When he had retreated, Umlaut said, ‘I also am sorry.’
‘I’m not sure I agree with your sitrep,’ said Elizabeth. ‘If you have good reason to believe that the right and proper captain of the ship, namely Sam Hardy, has been abducted, maybe even murdered, and that Angus Donaldson might conceivably have been involved in the crime, then surely you’re duty bound to solve the mystery no matter what. If Donaldson’s position as de facto, substitute boss has been wrongfully obtained then all bets are off. I’m not convinced Donaldson has the right to tell you what to do.’
‘Mind if I join you?’ It was Mandy Goldslinger looking as if she had slept as fitfully as Tudor. She had rings under her eyes, her hands shook and her voice sounded husky.
‘Tomato juice, Waclav,’ she said, ‘heavy on the Tabasco and Worcester. Very black coffee.’ She sat down without waiting for a say-so.
‘Couldn’t help hearing that,’ she said, ‘and I agree and then again I don’t. If it’s any consolation I’ve had a shot across the bows from Donaldson just like Tudor has. And according to the rules he has authority on his side. I mean he’s the number two and there’s no number one and therefore in the absence of the said number one the number two takes the top spot. Do I make myself clear?’
‘Not entirely,’ said Tudor, ‘but I think we call get your drift.’
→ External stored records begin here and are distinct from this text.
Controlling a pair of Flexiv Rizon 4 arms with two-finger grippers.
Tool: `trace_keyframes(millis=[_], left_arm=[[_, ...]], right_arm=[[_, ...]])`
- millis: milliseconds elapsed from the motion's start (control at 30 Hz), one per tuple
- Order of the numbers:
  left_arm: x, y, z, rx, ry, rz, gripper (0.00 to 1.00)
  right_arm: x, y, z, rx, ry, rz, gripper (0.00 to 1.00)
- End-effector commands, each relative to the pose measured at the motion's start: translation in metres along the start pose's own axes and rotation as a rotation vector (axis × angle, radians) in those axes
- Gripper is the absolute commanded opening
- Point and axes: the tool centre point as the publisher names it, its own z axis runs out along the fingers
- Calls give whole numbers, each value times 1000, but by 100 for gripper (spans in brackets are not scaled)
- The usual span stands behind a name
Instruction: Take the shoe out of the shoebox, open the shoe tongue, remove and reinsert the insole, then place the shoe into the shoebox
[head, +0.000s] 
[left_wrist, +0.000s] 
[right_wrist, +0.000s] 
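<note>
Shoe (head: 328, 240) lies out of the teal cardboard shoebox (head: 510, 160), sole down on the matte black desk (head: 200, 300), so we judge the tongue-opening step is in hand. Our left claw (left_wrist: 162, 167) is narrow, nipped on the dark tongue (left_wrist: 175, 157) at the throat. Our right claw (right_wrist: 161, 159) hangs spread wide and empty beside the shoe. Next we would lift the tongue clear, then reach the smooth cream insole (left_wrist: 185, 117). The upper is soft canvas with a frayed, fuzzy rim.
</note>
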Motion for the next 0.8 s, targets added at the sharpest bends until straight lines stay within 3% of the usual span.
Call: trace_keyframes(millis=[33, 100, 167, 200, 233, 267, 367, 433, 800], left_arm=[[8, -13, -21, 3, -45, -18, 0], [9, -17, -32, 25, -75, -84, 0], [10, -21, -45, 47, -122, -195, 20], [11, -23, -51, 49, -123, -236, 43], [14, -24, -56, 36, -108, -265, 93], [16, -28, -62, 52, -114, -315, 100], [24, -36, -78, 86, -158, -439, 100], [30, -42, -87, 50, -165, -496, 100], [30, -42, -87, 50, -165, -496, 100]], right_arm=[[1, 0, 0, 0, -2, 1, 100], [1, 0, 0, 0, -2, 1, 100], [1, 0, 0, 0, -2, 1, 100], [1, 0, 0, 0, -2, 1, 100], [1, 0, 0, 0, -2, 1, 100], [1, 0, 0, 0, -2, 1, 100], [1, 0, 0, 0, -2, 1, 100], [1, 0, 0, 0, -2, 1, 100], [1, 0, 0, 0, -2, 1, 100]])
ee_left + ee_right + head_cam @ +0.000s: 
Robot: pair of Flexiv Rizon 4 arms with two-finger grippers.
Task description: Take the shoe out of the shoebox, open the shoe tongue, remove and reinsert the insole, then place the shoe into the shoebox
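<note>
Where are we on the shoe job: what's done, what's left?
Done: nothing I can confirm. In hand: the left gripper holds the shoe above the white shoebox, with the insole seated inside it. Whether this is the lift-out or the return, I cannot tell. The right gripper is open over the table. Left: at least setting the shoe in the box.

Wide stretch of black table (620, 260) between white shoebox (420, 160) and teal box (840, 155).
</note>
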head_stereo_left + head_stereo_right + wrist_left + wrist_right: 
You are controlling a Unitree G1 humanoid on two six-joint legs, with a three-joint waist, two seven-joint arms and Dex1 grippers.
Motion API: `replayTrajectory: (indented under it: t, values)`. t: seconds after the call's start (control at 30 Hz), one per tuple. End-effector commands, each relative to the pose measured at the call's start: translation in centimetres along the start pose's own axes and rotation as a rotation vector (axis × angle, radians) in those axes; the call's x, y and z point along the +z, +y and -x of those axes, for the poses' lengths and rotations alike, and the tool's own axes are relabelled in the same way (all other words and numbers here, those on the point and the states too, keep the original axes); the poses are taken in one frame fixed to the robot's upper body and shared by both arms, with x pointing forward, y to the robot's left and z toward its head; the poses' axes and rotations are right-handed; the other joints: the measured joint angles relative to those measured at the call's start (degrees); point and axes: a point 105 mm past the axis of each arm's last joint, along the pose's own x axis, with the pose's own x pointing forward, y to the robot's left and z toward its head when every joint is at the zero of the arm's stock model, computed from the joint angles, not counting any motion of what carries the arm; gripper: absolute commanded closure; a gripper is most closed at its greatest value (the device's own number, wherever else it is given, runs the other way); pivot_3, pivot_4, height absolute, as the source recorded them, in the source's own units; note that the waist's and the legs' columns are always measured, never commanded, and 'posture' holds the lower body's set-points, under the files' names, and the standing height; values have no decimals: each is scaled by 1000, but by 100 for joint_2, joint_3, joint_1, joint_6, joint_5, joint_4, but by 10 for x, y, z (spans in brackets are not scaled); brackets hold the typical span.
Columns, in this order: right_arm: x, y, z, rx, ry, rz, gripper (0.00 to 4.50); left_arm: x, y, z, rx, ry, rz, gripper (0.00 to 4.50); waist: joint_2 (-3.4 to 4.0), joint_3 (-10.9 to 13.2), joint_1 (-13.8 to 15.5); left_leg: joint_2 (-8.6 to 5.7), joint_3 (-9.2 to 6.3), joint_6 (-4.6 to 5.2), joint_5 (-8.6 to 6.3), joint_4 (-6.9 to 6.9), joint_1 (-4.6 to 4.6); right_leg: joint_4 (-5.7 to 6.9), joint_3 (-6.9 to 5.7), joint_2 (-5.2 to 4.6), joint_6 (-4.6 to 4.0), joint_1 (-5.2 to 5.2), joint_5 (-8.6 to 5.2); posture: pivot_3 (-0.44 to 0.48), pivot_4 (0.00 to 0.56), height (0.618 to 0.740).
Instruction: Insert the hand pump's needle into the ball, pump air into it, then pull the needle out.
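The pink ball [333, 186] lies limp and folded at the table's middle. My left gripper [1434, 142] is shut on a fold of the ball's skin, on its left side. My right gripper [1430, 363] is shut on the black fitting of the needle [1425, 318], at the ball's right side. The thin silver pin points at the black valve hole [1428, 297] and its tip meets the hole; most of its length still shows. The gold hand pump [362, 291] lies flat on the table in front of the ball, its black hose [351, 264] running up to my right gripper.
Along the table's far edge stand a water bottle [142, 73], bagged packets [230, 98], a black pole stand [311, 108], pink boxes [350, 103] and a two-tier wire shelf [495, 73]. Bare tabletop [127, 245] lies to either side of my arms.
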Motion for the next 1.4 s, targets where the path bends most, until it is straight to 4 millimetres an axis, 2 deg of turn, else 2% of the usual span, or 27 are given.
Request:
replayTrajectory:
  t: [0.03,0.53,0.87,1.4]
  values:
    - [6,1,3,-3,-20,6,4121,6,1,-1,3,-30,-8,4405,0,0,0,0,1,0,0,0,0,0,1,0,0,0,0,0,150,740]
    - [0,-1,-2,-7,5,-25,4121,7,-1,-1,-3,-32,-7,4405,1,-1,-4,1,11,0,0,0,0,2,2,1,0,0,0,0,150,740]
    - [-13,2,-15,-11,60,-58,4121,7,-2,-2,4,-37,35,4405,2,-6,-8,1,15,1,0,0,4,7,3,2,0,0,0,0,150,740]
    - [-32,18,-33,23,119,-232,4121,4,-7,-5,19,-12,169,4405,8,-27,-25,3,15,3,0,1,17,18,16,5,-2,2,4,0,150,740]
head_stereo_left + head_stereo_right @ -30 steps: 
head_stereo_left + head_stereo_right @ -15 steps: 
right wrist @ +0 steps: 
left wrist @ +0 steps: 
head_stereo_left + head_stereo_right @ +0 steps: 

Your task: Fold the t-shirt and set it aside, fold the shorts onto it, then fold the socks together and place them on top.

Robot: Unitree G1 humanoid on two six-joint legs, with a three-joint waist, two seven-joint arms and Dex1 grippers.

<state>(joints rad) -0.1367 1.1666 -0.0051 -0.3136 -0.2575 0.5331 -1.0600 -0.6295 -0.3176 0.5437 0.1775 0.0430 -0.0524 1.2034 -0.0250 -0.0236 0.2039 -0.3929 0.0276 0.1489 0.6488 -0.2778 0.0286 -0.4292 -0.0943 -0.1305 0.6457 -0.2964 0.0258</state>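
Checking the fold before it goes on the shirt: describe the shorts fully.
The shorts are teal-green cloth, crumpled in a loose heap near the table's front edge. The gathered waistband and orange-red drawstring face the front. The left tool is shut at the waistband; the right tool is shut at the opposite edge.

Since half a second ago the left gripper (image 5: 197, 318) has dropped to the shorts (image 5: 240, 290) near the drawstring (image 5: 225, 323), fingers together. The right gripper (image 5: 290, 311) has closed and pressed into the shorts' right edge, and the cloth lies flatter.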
‘On the other hand,’ continued the Cruise Director, ‘if the number two has only got into pole position on account of nefarious behaviour towards his superior officer and captain then all bets are off and it’s permissible to investigate. Not just permissible but imperative.’
‘May an old man pull up a chair?’
It was Sir Goronwy Watkyn looking as if he had enjoyed a better night’s sleep than anyone.
‘It appears,’ he said, extracting an empty chair from an adjacent table, ‘that willy-nilly we find ourselves as players in the sort of puzzle in which I and the good Doctor here’ – he nodded almost conspiratorially in the direction of Tudor Cornwall – ‘specialize – though usually as arbiters rather than participants.’
‘We are together here whether we like it or not,’ said Umlaut. ‘It is inescapable. We are in on the act. We are on stage. We cannot just be in the audience.’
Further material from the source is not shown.